MariaDB on Windows, with the CONNECT engine installed and REST support enabled, versions 10.6.1 to before 10.6.26, 10.11.1 to before 10.11.17, 11.4.1 to before 11.4.11, 11.8.1 to before 11.8.7, and 12.3.1, contains an argument injection vulnerability. The CONNECT engine interpolation of the table HTTP attribute is unsanitized and placed directly into a curl command line via sprintf(cmd, "curl \"%s\" -o \"%s\"", buf, filename); then executed with CreateProcess(NULL, cmd, ...) [1][2]. This allows an attacker to inject additional command-line arguments or shell commands through the HTTP attribute.

Exploitation

An attacker must have the ability to create or alter a table using the CONNECT engine with REST support on a MariaDB server running on Windows. The attacker provides a malicious HTTP attribute value in the table definition (e.g., via CREATE TABLE ... ENGINE=CONNECT ... or ALTER TABLE) containing shell metacharacters or curl arguments.
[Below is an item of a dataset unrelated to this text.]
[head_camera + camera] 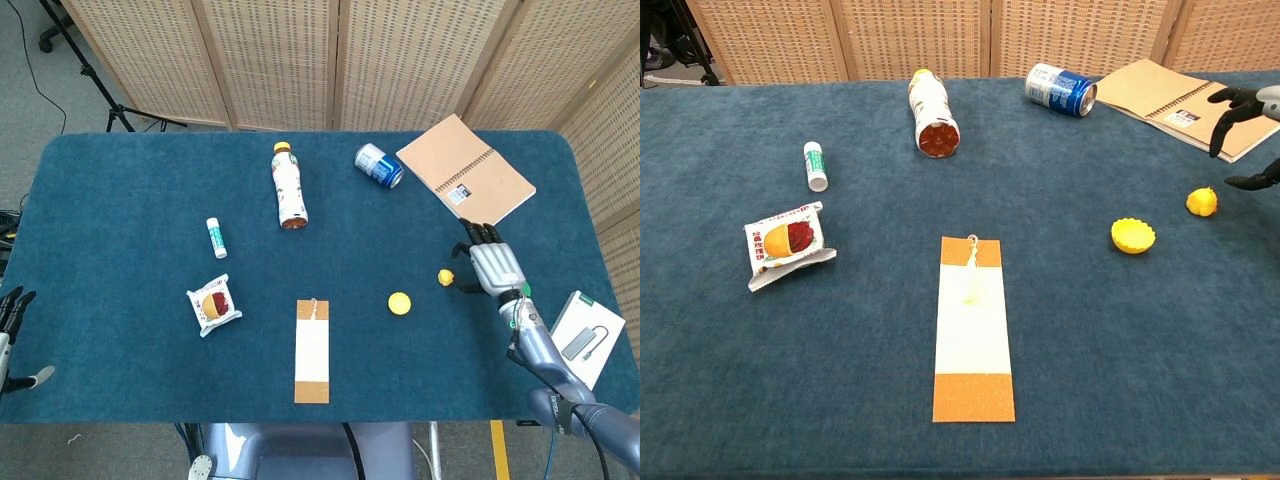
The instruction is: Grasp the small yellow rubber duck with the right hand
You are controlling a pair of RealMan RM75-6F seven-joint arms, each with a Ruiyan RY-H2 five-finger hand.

When the server constructs and executes the curl command, the injected string is interpreted as additional arguments or commands, enabling arbitrary shell execution [1][2].

Impact

Successful exploitation allows the attacker to execute arbitrary shell commands on the MariaDB server with the privileges of the MariaDB process. This can lead to full compromise of the database server, including data exfiltration, modification, or further lateral movement within the Windows environment [2].

Mitigation

The vulnerability is patched in MariaDB versions 10.6.26, 10.11.17, 11.4.11, 11.8.7, and 12.3.2 [1][2]. No workarounds are documented; users should upgrade to a fixed version immediately.